Aku ditinggal begitu saja. Perawat hanya memeriksa tekanan darah. Ditambah basa-basi yang menganggap diriku belum pulih. Hari ini, lagi-lagi diriku gagal memberitahu. Beruntungnya, aku ingat. Pada hari Kamis, dua hari lagi. Psikiater akan datang memeriksaku. Kamis pun tiba. Diantarnya diriku, oleh perawat laki-laki menuju ruang psikiatri. Di sana sudah ada psikiater yang tersenyum. Aku balas dengan menjura, anggukan dan senyuman. Seketika senyuman psikiater hilang. Terkejut reaksiku bisa sesopan ini dihadapannya.

"Bagaimana dengan Tsunami yang melanda bapak hari ini?"

"Tidak ada, Bu. Tidak ada tsunami."

"Apakah bapak tidak takut berada di ruangan ini?"

"Sama sekali tidak."

"Oh iya, siapa nama anda tadi? Apakah anda tahu nama saya? Bagaimana dengan nama perawat yang sering mengantar anda?"

“Saya Suyanto. Nama anda Dewi. Nama perawat yang mengantar saya Budi."

"Anda punya keluarga? Apakah anda punya anak? Apakah anda tahu bulan lahir keluarga anda masing-masing?

“Saya punya keluarga. Istri dan juga anak saya. Gita nama istri saya. Bulan lahirnya Februari, usia 45 tahun sekarang. Nama putra saya Givesa. Bulan lahirnya Juni, 25 tahun usia sekarang. Saya sendiri September. Usia sekarang 47 tahun."

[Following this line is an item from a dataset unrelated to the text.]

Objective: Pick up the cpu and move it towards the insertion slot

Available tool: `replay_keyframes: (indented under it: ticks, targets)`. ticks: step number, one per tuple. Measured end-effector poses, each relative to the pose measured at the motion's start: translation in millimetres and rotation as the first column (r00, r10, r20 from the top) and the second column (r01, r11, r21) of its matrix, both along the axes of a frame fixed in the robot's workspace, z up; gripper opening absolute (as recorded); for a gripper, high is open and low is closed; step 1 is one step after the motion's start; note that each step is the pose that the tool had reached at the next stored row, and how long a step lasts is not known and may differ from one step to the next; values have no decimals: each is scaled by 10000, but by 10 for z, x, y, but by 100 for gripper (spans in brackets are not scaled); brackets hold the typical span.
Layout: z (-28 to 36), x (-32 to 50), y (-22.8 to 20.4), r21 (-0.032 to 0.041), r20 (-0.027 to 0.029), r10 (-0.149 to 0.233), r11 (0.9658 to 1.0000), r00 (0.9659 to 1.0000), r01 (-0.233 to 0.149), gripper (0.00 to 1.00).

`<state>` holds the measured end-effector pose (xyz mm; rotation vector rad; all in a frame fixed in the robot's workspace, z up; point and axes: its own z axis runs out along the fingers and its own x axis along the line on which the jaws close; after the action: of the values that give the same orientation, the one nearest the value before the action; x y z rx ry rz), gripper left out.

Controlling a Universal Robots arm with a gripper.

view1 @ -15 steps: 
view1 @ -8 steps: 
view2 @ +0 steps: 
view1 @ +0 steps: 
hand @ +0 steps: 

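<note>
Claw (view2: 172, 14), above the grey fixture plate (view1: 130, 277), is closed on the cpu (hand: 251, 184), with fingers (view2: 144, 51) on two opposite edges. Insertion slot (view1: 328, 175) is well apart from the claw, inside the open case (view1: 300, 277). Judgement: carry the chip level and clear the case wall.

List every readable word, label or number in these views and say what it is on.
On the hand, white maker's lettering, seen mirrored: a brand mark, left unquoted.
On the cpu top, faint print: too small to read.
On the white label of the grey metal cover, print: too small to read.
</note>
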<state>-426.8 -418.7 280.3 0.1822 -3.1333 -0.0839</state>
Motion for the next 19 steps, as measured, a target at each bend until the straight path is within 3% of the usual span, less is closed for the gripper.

Sepertinya psikiater tersenyum puas. Ia mencatat sesuatu di atas laporannya. Tulisan yang kulirik coretannya unik. Tak bisa dibaca dengan jelas apa maknanya. Lalu ia diam sejenak. Ia sedang memikirkan sesuatu.

"Bagaimana pendapatmu tentang pengamen yang masih berkeliaran di jalanan?"

“Kalau itu, saya kurang paham. Semestinya yang memikirkan mereka adalah pemerintah dan saya sebagai rakyat biasa tidak berhak memikirkan mereka. Satu yang bisa saya lakukan adalah tidak menjadi orang-orang yang seperti mereka."

Psikiater tersenyum puas akan jawabanku. Sekali lagi ia mengangguk-angguk. Ia torehkan tintanya kepada kertas laporan itu. Perawat menuntunku kembali ke kamar. Tiada tindak lanjut setelahnya dari psikiater. Padahal kupikir aku akan dibebaskan.